■ YOUR GOAL: All entries are to be returned verbatim.

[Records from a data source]
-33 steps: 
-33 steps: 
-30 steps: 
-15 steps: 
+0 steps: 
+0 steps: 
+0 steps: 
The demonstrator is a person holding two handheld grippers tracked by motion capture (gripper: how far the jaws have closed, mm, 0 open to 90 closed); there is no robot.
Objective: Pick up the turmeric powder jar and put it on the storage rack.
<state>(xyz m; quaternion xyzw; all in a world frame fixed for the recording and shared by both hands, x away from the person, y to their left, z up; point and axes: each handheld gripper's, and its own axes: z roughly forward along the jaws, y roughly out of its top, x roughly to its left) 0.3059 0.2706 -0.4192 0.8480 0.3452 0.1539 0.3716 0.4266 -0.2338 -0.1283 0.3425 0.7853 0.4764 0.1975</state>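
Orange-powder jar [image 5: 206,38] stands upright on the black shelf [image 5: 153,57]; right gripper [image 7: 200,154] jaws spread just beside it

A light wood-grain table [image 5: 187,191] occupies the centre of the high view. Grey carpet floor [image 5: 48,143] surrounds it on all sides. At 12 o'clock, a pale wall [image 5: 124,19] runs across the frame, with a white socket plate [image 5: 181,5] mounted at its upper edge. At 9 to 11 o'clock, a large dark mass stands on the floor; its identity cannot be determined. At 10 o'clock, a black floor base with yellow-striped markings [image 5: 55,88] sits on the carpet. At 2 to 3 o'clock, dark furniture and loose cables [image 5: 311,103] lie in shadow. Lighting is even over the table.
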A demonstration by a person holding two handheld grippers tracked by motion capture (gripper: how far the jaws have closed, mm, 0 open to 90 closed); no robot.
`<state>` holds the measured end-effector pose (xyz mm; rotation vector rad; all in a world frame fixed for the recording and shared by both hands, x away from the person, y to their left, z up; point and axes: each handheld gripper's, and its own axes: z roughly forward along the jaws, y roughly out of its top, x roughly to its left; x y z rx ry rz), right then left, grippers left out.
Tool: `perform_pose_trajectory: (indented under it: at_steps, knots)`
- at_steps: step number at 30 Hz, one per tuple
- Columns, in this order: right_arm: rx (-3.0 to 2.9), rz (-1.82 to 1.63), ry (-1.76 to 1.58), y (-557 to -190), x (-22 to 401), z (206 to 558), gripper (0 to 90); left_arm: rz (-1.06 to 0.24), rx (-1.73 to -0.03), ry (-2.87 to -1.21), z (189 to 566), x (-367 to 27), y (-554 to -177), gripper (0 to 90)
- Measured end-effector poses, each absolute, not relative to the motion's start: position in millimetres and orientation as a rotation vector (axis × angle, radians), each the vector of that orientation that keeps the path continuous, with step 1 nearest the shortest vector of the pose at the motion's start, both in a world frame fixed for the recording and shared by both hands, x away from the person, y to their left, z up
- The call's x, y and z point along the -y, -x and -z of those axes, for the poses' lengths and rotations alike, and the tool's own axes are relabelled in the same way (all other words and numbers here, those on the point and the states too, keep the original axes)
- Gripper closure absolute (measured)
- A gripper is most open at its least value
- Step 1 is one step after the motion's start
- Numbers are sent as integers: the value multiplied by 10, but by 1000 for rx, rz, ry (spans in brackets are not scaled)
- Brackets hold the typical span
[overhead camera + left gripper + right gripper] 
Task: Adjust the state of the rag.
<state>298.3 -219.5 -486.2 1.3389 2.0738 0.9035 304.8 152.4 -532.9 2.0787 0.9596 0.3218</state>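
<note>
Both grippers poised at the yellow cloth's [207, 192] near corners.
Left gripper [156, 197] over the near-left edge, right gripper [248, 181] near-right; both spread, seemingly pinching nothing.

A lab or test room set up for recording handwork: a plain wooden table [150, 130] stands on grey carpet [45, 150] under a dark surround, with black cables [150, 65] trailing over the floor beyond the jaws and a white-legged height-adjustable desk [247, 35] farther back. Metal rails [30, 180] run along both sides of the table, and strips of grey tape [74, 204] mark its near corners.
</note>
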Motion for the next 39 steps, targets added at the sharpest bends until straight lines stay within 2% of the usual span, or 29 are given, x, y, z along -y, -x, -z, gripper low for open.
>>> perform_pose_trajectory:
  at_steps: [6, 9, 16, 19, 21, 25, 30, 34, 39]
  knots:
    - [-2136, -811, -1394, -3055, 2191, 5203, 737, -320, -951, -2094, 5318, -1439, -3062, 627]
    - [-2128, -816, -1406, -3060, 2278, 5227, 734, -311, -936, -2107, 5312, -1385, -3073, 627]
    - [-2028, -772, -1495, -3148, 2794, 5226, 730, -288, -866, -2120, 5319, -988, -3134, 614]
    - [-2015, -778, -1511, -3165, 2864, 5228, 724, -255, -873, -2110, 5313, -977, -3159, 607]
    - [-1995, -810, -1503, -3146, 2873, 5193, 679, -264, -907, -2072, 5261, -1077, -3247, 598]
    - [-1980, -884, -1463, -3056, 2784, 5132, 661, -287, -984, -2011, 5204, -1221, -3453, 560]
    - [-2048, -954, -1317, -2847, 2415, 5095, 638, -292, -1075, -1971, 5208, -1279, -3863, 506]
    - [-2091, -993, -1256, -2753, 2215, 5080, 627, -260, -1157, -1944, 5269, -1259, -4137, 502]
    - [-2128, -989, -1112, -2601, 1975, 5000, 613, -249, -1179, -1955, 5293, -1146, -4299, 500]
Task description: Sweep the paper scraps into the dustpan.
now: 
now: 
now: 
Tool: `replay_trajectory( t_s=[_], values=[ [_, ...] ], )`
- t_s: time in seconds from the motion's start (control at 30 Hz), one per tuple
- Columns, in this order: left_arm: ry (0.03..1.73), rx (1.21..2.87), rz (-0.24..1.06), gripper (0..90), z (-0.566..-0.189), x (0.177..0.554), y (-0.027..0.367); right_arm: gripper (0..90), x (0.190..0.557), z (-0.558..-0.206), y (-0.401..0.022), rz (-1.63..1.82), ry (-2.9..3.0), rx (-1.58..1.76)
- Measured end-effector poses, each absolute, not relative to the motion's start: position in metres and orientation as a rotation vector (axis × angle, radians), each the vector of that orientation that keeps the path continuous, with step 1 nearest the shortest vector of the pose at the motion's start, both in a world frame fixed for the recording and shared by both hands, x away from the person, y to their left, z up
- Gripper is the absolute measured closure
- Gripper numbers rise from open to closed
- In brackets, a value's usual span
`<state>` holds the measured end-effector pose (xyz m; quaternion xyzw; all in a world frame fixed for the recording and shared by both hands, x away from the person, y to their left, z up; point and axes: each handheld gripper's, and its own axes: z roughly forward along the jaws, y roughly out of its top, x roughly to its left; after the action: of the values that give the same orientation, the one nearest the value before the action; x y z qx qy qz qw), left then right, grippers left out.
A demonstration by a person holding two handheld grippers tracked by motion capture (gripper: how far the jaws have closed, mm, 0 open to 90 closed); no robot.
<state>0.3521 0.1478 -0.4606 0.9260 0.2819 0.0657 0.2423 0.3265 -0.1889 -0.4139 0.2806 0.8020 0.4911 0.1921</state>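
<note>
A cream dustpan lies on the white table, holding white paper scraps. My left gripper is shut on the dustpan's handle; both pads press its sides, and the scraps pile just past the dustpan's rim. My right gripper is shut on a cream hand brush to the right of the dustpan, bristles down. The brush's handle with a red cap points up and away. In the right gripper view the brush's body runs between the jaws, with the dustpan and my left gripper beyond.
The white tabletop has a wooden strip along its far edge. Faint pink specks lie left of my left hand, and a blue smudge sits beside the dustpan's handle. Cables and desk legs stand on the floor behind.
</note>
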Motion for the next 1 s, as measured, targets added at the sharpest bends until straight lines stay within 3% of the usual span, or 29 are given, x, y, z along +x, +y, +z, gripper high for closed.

■ SOLVED PROBLEM:
-33 steps: 
-33 steps: 
-30 steps: 
-15 steps: 
+0 steps: 
+0 steps: 
+0 steps: 
The demonstrator is a person holding two handheld grippers tracked by motion capture (gripper: how far the jaws have closed, mm, 0 open to 90 closed); there is no robot.
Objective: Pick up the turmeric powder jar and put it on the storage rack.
<state>(xyz m; quaternion xyzw; all in a world frame fixed for the recording and shared by both hands, x away from the person, y to their left, z up; point and axes: each handheld gripper's, and its own axes: z roughly forward along the jaws, y roughly out of its top, x roughly to its left) 0.3059 0.2706 -0.4192 0.8480 0.3452 0.1539 0.3716 0.4266 -0.2338 -0.1283 0.3425 0.7853 0.4764 0.1975</state>
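Orange-powder jar [image 5: 206,38] stands upright on the black shelf [image 5: 153,57]; right gripper [image 7: 200,154] jaws spread just beside it

A light wood-grain table [image 5: 187,191] occupies the centre of the high view. Grey carpet floor [image 5: 48,143] surrounds it on all sides. At 12 o'clock, a pale wall [image 5: 124,19] runs across the frame, with a white socket plate [image 5: 181,5] mounted at its upper edge. At 9 to 11 o'clock, a large dark mass stands on the floor; its identity cannot be determined. At 10 o'clock, a black floor base with yellow-striped markings [image 5: 55,88] sits on the carpet. At 2 to 3 o'clock, dark furniture and loose cables [image 5: 311,103] lie in shadow. Lighting is even over the table.
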A demonstration by a person holding two handheld grippers tracked by motion capture (gripper: how far the jaws have closed, mm, 0 open to 90 closed); no robot.
`<state>` holds the measured end-effector pose (xyz mm; rotation vector rad; all in a world frame fixed for the recording and shared by both hands, x away from the person, y to their left, z up; point and axes: each handheld gripper's, and its own axes: z roughly forward along the jaws, y roughly out of its top, x roughly to its left; x y z rx ry rz), right then left, grippers left out.
Tool: `perform_pose_trajectory: (indented under it: at_steps, knots)`
- at_steps: step number at 30 Hz, one per tuple
- Columns, in this order: right_arm: rx (-3.0 to 2.9), rz (-1.82 to 1.63), ry (-1.76 to 1.58), y (-557 to -190), x (-22 to 401), z (206 to 558), gripper (0 to 90); left_arm: rz (-1.06 to 0.24), rx (-1.73 to -0.03), ry (-2.87 to -1.21), z (189 to 566), x (-367 to 27), y (-554 to -177), gripper (0 to 90)
- Measured end-effector poses, each absolute, not relative to the motion's start: position in millimetres and orientation as a rotation vector (axis × angle, radians), each the vector of that orientation that keeps the path continuous, with step 1 nearest the shortest vector of the pose at the motion's start, both in a world frame fixed for the recording and shared by both hands, x away from the person, y to their left, z up
- The call's x, y and z point along the -y, -x and -z of those axes, for the poses' lengths and rotations alike, and the tool's own axes are relabelled in the same way (all other words and numbers here, those on the point and the states too, keep the original axes)
- Gripper closure absolute (measured)
- A gripper is most open at its least value
- Step 1 is one step after the motion's start
- Numbers are sent as integers: the value multiplied by 10, but by 1000 for rx, rz, ry (spans in brackets are not scaled)
- Brackets hold the typical span
[overhead camera + left gripper + right gripper] 
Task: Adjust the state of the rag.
<state>298.3 -219.5 -486.2 1.3389 2.0738 0.9035 304.8 152.4 -532.9 2.0787 0.9596 0.3218</state>
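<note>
Both grippers poised at the yellow cloth's [207, 192] near corners.
Left gripper [156, 197] over the near-left edge, right gripper [248, 181] near-right; both spread, seemingly pinching nothing.

A lab or test room set up for recording handwork: a plain wooden table [150, 130] stands on grey carpet [45, 150] under a dark surround, with black cables [150, 65] trailing over the floor beyond the jaws and a white-legged height-adjustable desk [247, 35] farther back. Metal rails [30, 180] run along both sides of the table, and strips of grey tape [74, 204] mark its near corners.
</note>
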Motion for the next 39 steps, targets added at the sharpest bends until straight lines stay within 2% of the usual span, or 29 are given, x, y, z along -y, -x, -z, gripper low for open.
>>> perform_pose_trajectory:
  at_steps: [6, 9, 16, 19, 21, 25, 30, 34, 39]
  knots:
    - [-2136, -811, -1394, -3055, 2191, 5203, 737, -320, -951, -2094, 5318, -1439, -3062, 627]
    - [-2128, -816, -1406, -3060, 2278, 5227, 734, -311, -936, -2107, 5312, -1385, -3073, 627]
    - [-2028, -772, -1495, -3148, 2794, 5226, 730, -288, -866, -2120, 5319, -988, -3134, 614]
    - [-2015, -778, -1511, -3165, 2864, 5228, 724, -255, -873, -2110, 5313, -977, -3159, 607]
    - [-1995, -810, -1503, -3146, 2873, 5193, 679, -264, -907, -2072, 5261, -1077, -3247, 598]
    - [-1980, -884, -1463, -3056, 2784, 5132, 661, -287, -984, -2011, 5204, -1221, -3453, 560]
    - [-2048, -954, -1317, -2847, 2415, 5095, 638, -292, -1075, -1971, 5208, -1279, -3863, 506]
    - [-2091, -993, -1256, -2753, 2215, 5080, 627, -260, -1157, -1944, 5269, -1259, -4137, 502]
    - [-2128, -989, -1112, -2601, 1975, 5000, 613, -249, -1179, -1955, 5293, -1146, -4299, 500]
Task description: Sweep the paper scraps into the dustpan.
now: 
now: 
now: 
Tool: `replay_trajectory( t_s=[_], values=[ [_, ...] ], )`
- t_s: time in seconds from the motion's start (control at 30 Hz), one per tuple
- Columns, in this order: left_arm: ry (0.03..1.73), rx (1.21..2.87), rz (-0.24..1.06), gripper (0..90), z (-0.566..-0.189), x (0.177..0.554), y (-0.027..0.367); right_arm: gripper (0..90), x (0.190..0.557), z (-0.558..-0.206), y (-0.401..0.022), rz (-1.63..1.82), ry (-2.9..3.0), rx (-1.58..1.76)
- Measured end-effector poses, each absolute, not relative to the motion's start: position in metres and orientation as a rotation vector (axis × angle, radians), each the vector of that orientation that keeps the path continuous, with step 1 nearest the shortest vector of the pose at the motion's start, both in a world frame fixed for the recording and shared by both hands, x away from the person, y to their left, z up
- Gripper is the absolute measured closure
- Gripper numbers rise from open to closed
- In brackets, a value's usual span
`<state>` holds the measured end-effector pose (xyz m; quaternion xyzw; all in a world frame fixed for the recording and shared by both hands, x away from the person, y to their left, z up; point and axes: each handheld gripper's, and its own axes: z roughly forward along the jaws, y roughly out of its top, x roughly to its left; after the action: of the values that give the same orientation, the one nearest the value before the action; x y z qx qy qz qw), left then right, grippers left out.
A demonstration by a person holding two handheld grippers tracked by motion capture (gripper: how far the jaws have closed, mm, 0 open to 90 closed); no robot.
<state>0.3521 0.1478 -0.4606 0.9260 0.2819 0.0657 0.2423 0.3265 -0.1889 -0.4139 0.2806 0.8020 0.4911 0.1921</state>
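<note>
A cream dustpan lies on the white table, holding white paper scraps. My left gripper is shut on the dustpan's handle; both pads press its sides, and the scraps pile just past the dustpan's rim. My right gripper is shut on a cream hand brush to the right of the dustpan, bristles down. The brush's handle with a red cap points up and away. In the right gripper view the brush's body runs between the jaws, with the dustpan and my left gripper beyond.
The white tabletop has a wooden strip along its far edge. Faint pink specks lie left of my left hand, and a blue smudge sits beside the dustpan's handle. Cables and desk legs stand on the floor behind.
</note>
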Motion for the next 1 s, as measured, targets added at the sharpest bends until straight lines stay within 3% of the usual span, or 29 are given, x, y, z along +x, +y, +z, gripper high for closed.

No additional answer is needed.